Dictionary of National Biography, 1885-1900/Parke, Daniel
PARKE, DANIEL (1669–1710), governor of the Leeward Islands, served in the English army under Marlborough, became one of that general's aides-de-camp, and rose to the rank of lieutenant-general. He was despatched in August 1704 to announce the victory of Blenheim to the queen, the duchess, and the English government. His fine appearance and handsome bearing commended him to Anne, and, being patronised by the Churchills, he was, by letters patent dated 25 April 1706, appointed chief governor of the Leeward Islands. The government of these islands had been very lax, the settlers were inclined to be rebellious, and the appointment of Parke was unpopular from the first. Having repulsed the French, who had plundered the islands of St. Christopher and Nevis, Parke endeavoured to carry out some much-needed internal reforms, and, being sure of support at home, he both disregarded the articles of a formal complaint against him drawn up by the colonists, and made a somewhat ostentatious display of the small military force placed at his command. The speedy result was that in December 1710 a violent insurrection broke out at Antigua, the seat of the government. Parke made a gallant resistance to the insurgents, and killed one of their leaders, Captain John Pigott, with his own hand; but he was soon overpowered by numbers, and, having been dragged from his house, was barbarously maltreated, and finally murdered (7 Dec.) His death being synchronous with the substitution of the tory for the whig government, which took place in the autumn of 1710, no steps were taken to bring his assassins to justice until 28 June 1715, when a test case, that of one Henry Smith, was tried at the king's bench, but was dismissed for want of sufficient proof.

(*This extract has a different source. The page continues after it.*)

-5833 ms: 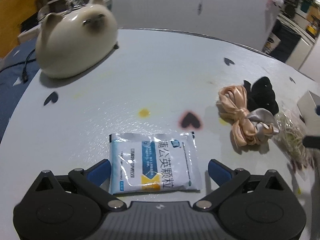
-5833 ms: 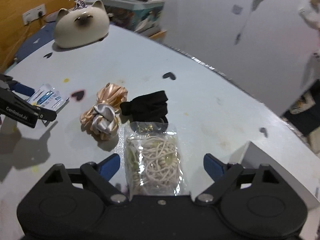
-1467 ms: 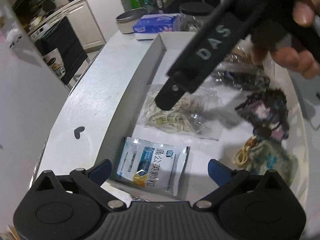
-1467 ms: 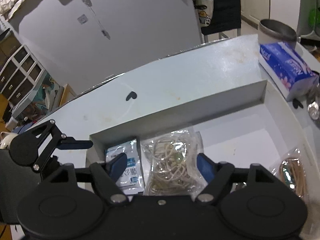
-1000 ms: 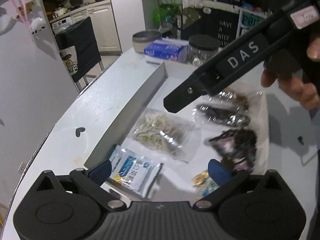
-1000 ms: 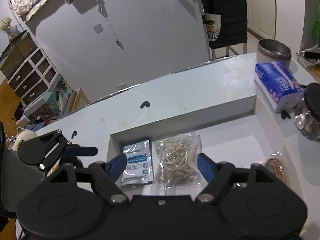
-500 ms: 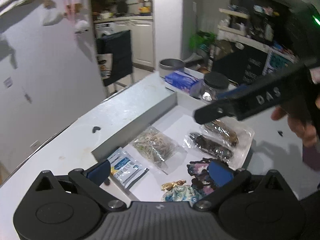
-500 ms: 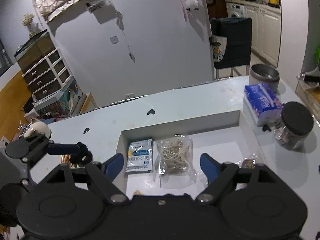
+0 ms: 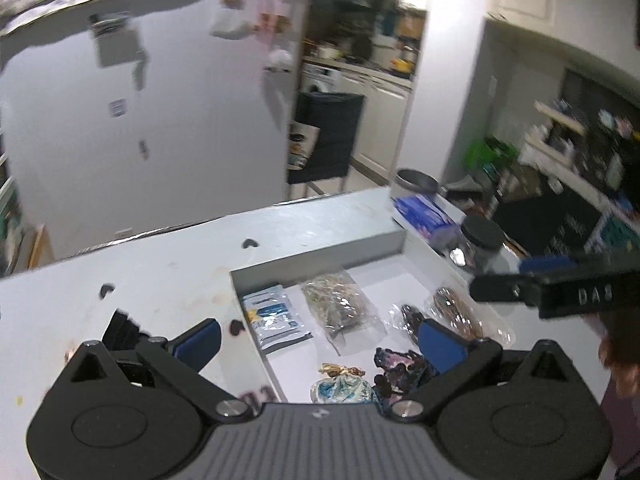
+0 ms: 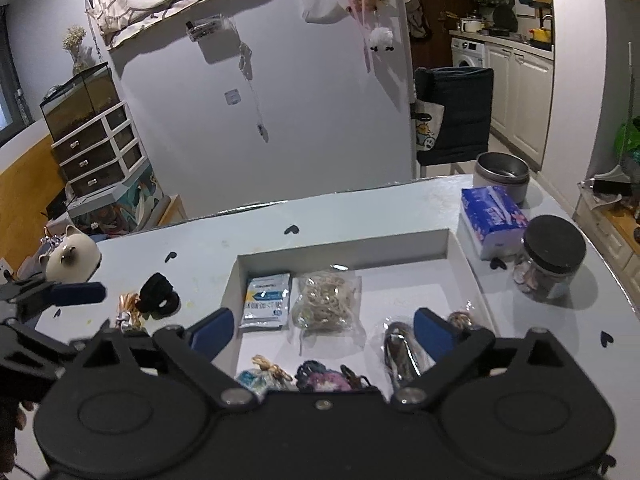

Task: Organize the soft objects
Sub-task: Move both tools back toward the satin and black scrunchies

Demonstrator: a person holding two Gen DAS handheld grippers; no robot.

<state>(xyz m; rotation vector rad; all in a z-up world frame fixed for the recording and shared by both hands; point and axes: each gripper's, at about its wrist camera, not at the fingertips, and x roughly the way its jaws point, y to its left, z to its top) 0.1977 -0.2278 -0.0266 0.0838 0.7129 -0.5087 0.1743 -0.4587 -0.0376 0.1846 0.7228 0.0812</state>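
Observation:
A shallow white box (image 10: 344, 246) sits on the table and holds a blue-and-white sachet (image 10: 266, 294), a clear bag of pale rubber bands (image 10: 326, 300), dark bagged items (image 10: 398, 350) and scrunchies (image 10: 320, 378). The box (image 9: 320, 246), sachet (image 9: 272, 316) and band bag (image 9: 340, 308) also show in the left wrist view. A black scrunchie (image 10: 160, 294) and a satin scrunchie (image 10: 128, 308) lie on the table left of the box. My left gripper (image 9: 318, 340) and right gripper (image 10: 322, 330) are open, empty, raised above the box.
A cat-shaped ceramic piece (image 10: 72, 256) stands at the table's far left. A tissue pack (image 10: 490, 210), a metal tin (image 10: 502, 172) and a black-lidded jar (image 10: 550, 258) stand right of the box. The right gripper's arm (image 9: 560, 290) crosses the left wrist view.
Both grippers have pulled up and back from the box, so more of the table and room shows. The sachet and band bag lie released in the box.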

[French's Account of Colonel Parke's Administration of the Leeward Islands, with an Account of the Rebellion in Antegoa, 1717, with a portrait of Parke engraved by G. Vertue, after Kneller; Some Instances of the Oppression of Colonel Parke, London, 1710; Duke of Marlborough's Letters and Despatches, ed. Murray, v. 630; Boyer's Annals of Queen Anne, 1735, p. 154; Noble's Continuation of Granger, 1806, ii. 179.]